Я об этом слышала впервые. Значит?.. Нет! Я это тоже сочла преувеличением. Не может быть такого! Это страшно! Маме я решила вовсе не говорить о ссылке.
Хотя я и продолжала ходить в школу, жизнь фактически переместилась в «казенные дома».
Валечка и Реночка учились. Мама болела, постоянно плакала, и я ее никуда не пускала.
В один из вечеров к нам пришел верный папин фронтовой друг Красовский. Он долго не видел отца и пришел его проведать.
Дома было мрачно, голодно и тускло. Услышав от мамы, что отца арестовали, Красовский буквально взвыл, рухнул на колени перед папиным портретом, висевшим на стене, и громко, жутко запричитал:
— Комиссар! Батька ты наш! Что ж они натворили? Тебя — и арестовать? Да если тебя… так на чем тогда свет держится? Что они там с тобой делают?
Я до этого и представить себе не могла, что мужчина может так плакать. Та папина прежняя, неизвестная мне жизнь, которой я не интересовалась, обозначилась вдруг как главная, превратилась в точку отсчета Судьбы. Слова же Красовского: «Что они там с тобой делают?» — мигом связались с тем, что я слышала в Большом доме о пытках. Я вообразила невыносимое и… поверила в существование потемок мира, в реальность подземелий, где человеку причиняют невообразимую боль, которую он не в силах вынести.
Красовский сходил за вином. Они допоздна сидели с мамой, говорили о папе, вспоминая военную молодость. И мне казалось, уже никогда не будет ничего, кроме мрака, страха и натуги.
После Нового года, 2 января, я снова передала на Шпалерной для папы тридцать рублей. А когда мы с семьей П. встретились там еще через месяц, удивились поредевшей очереди.
— Моего отправили в этап, — повторяли многие, один за другим отходя от окошечка.
Словарь пополнялся. Возникавшие словосочетания «судила тройка», «отправили в этап» были исполнены непонятного и пугающего смысла.

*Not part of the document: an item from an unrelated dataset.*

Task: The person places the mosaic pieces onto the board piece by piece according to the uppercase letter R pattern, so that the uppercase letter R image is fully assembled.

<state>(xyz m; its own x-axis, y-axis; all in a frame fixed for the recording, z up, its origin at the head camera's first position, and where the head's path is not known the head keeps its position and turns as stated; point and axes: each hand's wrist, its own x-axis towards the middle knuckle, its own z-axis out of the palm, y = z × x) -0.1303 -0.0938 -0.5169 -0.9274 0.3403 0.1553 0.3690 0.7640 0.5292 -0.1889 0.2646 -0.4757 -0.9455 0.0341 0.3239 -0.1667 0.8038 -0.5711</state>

В открытое окошечко и мне ответили: «Петкевич? Отправлен этапом». То же сказали Эрику. Этап? Дальняя дорога? Куда? И на сколько? Возникли измученные папины глаза. Его выводили через эти ворота? Ночью? Гнали в машину, потом в вагон? И в какую нереальную даль везли теперь из Ленинграда?
Провожая меня до трамвая, Эрик сказал, что написал мне письмо, но просит прочесть его дома. «Нехорошо, что в такое время, в пору такой трагедии я говорю вам это, — было написано там. — Но мы не знаем, что с нами будет завтра. Может, и вас, и нас сошлют. Вас в одну сторону, а нас — в другую. Я не могу без вас жить. Я вас люблю».